Anna Schultz-Girl On Computer With Notebooks

How a Required College Course Changed My Life

I spent many years of my early adolescence believing that my thoughts defined who I was as a person. I thought that if I had bad thoughts then that meant I wasn’t a good person and that there wasn’t anything I could do to change that. I definitely never thought that a required college writing course would teach me about self compassion and empathy, but here I am telling you that a W101 class is one of the best things that’s ever happened to me. 

When I walked into my W101 class this semester, I was excited because I love to write but I didn’t really know what to expect. I figured there would be a lot of papers to write and basic skills that we were supposed to learn over the course of the semester. I have to admit that I was a little skeptical when I realized that the class was in a science building and taught by a chemistry professor, Professor Joe. It turns out that some of the best things really do come and happen when you least expect it.

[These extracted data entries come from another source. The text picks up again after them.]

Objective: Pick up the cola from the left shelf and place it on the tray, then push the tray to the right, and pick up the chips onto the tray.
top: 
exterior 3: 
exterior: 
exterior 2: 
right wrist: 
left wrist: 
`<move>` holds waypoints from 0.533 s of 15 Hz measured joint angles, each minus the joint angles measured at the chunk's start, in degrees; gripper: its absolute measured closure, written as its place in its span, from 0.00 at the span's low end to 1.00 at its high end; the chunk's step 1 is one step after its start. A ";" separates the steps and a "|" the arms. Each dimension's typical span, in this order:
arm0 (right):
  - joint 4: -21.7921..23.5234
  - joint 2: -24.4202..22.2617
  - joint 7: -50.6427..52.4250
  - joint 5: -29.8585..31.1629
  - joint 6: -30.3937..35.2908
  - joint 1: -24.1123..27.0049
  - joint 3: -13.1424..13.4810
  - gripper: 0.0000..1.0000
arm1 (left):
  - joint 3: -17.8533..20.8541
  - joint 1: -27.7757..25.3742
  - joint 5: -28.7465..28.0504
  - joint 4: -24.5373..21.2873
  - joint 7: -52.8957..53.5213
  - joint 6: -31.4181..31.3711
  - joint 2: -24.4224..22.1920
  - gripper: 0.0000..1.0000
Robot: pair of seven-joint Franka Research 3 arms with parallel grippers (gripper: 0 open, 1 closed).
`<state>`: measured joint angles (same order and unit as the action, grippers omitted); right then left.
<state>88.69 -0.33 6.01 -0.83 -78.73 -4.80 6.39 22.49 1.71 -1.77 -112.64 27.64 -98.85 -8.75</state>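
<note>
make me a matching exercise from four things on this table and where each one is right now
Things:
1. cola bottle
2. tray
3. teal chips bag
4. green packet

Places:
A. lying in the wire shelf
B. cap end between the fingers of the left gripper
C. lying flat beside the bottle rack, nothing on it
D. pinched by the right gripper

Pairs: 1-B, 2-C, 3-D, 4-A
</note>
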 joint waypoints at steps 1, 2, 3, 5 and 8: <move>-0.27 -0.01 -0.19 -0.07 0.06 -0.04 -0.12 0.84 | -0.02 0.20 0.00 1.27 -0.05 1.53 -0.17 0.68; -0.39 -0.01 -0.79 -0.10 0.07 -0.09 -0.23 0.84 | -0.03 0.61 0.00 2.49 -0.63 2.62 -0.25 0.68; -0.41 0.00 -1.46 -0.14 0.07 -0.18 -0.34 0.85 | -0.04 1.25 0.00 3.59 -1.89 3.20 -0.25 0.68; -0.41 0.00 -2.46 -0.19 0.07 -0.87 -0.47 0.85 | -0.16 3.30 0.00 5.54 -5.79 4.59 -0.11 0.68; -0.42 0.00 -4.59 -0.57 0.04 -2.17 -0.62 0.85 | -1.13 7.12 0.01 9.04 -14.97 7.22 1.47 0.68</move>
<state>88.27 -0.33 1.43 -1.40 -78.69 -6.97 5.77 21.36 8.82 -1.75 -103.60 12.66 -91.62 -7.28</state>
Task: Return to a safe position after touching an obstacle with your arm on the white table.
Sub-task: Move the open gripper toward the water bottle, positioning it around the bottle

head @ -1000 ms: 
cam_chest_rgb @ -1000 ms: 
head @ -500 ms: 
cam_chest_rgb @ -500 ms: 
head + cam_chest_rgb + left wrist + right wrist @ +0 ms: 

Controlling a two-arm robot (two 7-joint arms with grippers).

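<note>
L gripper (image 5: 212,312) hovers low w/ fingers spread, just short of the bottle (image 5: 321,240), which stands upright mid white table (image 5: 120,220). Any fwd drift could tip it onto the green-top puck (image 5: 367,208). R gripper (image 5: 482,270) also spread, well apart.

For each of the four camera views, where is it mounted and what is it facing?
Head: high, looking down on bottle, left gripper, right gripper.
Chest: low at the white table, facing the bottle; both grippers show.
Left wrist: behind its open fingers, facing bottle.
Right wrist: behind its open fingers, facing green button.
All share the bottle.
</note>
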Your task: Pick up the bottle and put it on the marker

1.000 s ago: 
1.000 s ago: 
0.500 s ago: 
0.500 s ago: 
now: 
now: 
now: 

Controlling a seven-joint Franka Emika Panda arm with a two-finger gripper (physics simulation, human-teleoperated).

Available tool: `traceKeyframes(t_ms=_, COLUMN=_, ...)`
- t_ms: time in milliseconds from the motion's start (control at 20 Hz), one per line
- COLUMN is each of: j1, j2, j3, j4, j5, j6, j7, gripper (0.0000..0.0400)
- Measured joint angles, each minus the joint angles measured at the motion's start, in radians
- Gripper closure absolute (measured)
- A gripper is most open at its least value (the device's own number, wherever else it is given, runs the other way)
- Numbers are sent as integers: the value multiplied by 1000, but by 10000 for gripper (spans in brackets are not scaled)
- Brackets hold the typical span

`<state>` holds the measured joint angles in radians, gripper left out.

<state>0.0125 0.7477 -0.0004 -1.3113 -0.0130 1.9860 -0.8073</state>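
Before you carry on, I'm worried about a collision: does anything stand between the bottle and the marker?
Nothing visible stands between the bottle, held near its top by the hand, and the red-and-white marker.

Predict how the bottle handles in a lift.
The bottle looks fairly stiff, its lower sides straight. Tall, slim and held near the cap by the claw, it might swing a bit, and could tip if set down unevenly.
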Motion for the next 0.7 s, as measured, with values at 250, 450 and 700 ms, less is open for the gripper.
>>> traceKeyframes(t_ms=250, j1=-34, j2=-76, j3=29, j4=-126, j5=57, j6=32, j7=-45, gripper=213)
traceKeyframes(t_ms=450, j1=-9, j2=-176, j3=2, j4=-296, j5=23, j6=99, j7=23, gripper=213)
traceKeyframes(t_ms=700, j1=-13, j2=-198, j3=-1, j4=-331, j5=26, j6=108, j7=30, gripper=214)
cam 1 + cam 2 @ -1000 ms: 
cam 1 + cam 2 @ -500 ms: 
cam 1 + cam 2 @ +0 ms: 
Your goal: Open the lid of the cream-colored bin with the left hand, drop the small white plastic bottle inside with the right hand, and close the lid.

I remember one of the first things Professor Joe told us was that “having bad thoughts doesn’t make you a bad person.” I had never had an adult, unprompted, tell me that, but it affected me a lot more than he probably even realized. I know it probably went over some people’s heads, and that’s okay too, but it’s something I’ve thought long and hard about. He then went on to explain “system 1” and “system 2.” System 1 is the thoughts that we have in our head, the ones we have no control over. System 2, on the other hand, is the part of our brain that consciously chooses to make decisions and take actions. System 2 is what we have control over, it’s what makes us who we are. And the best part is that if you don’t like who that is, you have the power to change that too. It just takes practice. He’s also taught us that mistakes are okay because that’s part of being a human. No matter how hard that we try, we are programed to make the wrong decision sometimes. The class is essentially about human habit. Even in becoming aware of why we do the things we do, the chances are that many people will continue to do the things they’ve always done even if that’s not the right thing to do. So that’s where self compassion comes in, another big theme of the class. Mistakes don’t make you bad, either. Taking responsibility is an important skill to have and understand, but there’s no point in beating yourself up about something that you’ve done. people sitting in chairs and taking notes

In addition to the content of the class being important, Professor Joe also intentionally makes the setting relaxed and low stress. He evidently understands a whole lot about human behavior because it’s a lot easier to write and participate when there’s limited pressure. 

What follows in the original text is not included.